◆ Action item: Extract each line of the data and write it out again exactly.

*** Information Section Begins ***

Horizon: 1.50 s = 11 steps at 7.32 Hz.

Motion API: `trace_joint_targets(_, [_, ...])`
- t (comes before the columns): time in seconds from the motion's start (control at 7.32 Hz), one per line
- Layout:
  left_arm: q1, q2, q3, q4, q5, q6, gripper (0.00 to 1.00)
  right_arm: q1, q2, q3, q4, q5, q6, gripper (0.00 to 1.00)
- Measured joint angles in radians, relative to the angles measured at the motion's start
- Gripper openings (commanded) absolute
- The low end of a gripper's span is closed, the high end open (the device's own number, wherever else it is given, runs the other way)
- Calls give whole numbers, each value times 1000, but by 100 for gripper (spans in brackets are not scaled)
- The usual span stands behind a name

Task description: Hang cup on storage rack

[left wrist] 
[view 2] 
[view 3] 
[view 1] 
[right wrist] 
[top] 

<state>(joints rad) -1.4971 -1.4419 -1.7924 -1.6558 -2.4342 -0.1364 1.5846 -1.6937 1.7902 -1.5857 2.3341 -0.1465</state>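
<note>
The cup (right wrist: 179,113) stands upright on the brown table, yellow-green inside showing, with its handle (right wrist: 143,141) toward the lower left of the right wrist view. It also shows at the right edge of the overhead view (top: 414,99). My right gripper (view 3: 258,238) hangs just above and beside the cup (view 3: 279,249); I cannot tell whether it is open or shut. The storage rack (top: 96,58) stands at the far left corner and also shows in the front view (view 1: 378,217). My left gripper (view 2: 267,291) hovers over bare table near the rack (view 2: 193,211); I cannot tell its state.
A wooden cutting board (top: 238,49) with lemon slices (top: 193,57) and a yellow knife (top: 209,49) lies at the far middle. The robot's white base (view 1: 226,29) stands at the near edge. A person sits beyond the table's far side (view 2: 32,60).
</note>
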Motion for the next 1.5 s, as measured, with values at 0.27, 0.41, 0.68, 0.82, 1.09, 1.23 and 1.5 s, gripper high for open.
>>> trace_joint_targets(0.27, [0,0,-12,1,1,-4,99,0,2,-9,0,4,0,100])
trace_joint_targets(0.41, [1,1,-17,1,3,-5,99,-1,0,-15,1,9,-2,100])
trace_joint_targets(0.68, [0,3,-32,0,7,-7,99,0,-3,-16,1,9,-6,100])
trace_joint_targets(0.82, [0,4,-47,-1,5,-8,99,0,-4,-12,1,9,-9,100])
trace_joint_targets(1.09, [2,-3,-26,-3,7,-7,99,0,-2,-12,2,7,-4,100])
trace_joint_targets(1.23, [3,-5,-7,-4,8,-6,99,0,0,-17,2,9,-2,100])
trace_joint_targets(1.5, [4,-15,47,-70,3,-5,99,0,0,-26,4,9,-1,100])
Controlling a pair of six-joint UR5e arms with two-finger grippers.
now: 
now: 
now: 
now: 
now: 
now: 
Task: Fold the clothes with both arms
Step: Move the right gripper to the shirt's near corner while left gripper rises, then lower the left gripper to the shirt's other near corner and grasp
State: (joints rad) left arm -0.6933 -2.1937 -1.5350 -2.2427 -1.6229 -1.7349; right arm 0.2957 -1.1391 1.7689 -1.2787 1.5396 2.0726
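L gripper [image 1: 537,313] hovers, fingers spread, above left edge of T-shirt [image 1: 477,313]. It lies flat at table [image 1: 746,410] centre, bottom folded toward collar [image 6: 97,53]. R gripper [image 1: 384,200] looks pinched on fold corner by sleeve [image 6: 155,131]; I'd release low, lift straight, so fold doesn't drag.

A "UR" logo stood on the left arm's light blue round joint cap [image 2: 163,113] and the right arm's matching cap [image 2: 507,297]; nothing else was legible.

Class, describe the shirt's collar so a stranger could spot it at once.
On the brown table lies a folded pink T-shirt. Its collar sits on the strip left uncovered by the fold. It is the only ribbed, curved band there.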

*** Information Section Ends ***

◆ Answer to the exercise:
Horizon: 1.50 s = 11 steps at 7.32 Hz.

Motion API: `trace_joint_targets(_, [_, ...])`
- t (comes before the columns): time in seconds from the motion's start (control at 7.32 Hz), one per line
- Layout:
  left_arm: q1, q2, q3, q4, q5, q6, gripper (0.00 to 1.00)
  right_arm: q1, q2, q3, q4, q5, q6, gripper (0.00 to 1.00)
- Measured joint angles in radians, relative to the angles measured at the motion's start
- Gripper openings (commanded) absolute
- The low end of a gripper's span is closed, the high end open (the device's own number, wherever else it is given, runs the other way)
- Calls give whole numbers, each value times 1000, but by 100 for gripper (spans in brackets are not scaled)
- The usual span stands behind a name

Task description: Hang cup on storage rack

[left wrist] 
[view 2] 
[view 3] 
[view 1] 
[right wrist] 
[top] 

<state>(joints rad) -1.4971 -1.4419 -1.7924 -1.6558 -2.4342 -0.1364 1.5846 -1.6937 1.7902 -1.5857 2.3341 -0.1465</state>
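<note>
The cup (right wrist: 179,113) stands upright on the brown table, yellow-green inside showing, with its handle (right wrist: 143,141) toward the lower left of the right wrist view. It also shows at the right edge of the overhead view (top: 414,99). My right gripper (view 3: 258,238) hangs just above and beside the cup (view 3: 279,249); I cannot tell whether it is open or shut. The storage rack (top: 96,58) stands at the far left corner and also shows in the front view (view 1: 378,217). My left gripper (view 2: 267,291) hovers over bare table near the rack (view 2: 193,211); I cannot tell its state.
A wooden cutting board (top: 238,49) with lemon slices (top: 193,57) and a yellow knife (top: 209,49) lies at the far middle. The robot's white base (view 1: 226,29) stands at the near edge. A person sits beyond the table's far side (view 2: 32,60).
</note>
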Motion for the next 1.5 s, as measured, with values at 0.27, 0.41, 0.68, 0.82, 1.09, 1.23 and 1.5 s, gripper high for open.
>>> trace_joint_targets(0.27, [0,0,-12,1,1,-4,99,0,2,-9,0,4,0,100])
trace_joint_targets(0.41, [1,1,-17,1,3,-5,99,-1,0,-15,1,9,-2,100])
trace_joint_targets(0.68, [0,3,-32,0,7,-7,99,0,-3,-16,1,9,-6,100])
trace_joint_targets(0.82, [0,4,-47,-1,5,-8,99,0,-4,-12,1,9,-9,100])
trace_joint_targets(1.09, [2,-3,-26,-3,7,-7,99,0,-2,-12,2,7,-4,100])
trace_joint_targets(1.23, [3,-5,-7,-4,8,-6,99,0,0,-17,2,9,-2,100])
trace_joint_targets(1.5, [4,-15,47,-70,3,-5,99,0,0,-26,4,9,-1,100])
Controlling a pair of six-joint UR5e arms with two-finger grippers.
now: 
now: 
now: 
now: 
now: 
now: 
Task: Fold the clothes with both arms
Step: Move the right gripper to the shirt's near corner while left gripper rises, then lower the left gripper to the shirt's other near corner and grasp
State: (joints rad) left arm -0.6933 -2.1937 -1.5350 -2.2427 -1.6229 -1.7349; right arm 0.2957 -1.1391 1.7689 -1.2787 1.5396 2.0726
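L gripper [image 1: 537,313] hovers, fingers spread, above left edge of T-shirt [image 1: 477,313]. It lies flat at table [image 1: 746,410] centre, bottom folded toward collar [image 6: 97,53]. R gripper [image 1: 384,200] looks pinched on fold corner by sleeve [image 6: 155,131]; I'd release low, lift straight, so fold doesn't drag.

A "UR" logo stood on the left arm's light blue round joint cap [image 2: 163,113] and the right arm's matching cap [image 2: 507,297]; nothing else was legible.

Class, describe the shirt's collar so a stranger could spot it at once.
On the brown table lies a folded pink T-shirt. Its collar sits on the strip left uncovered by the fold. It is the only ribbed, curved band there.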

What the exercise required has been answered in full.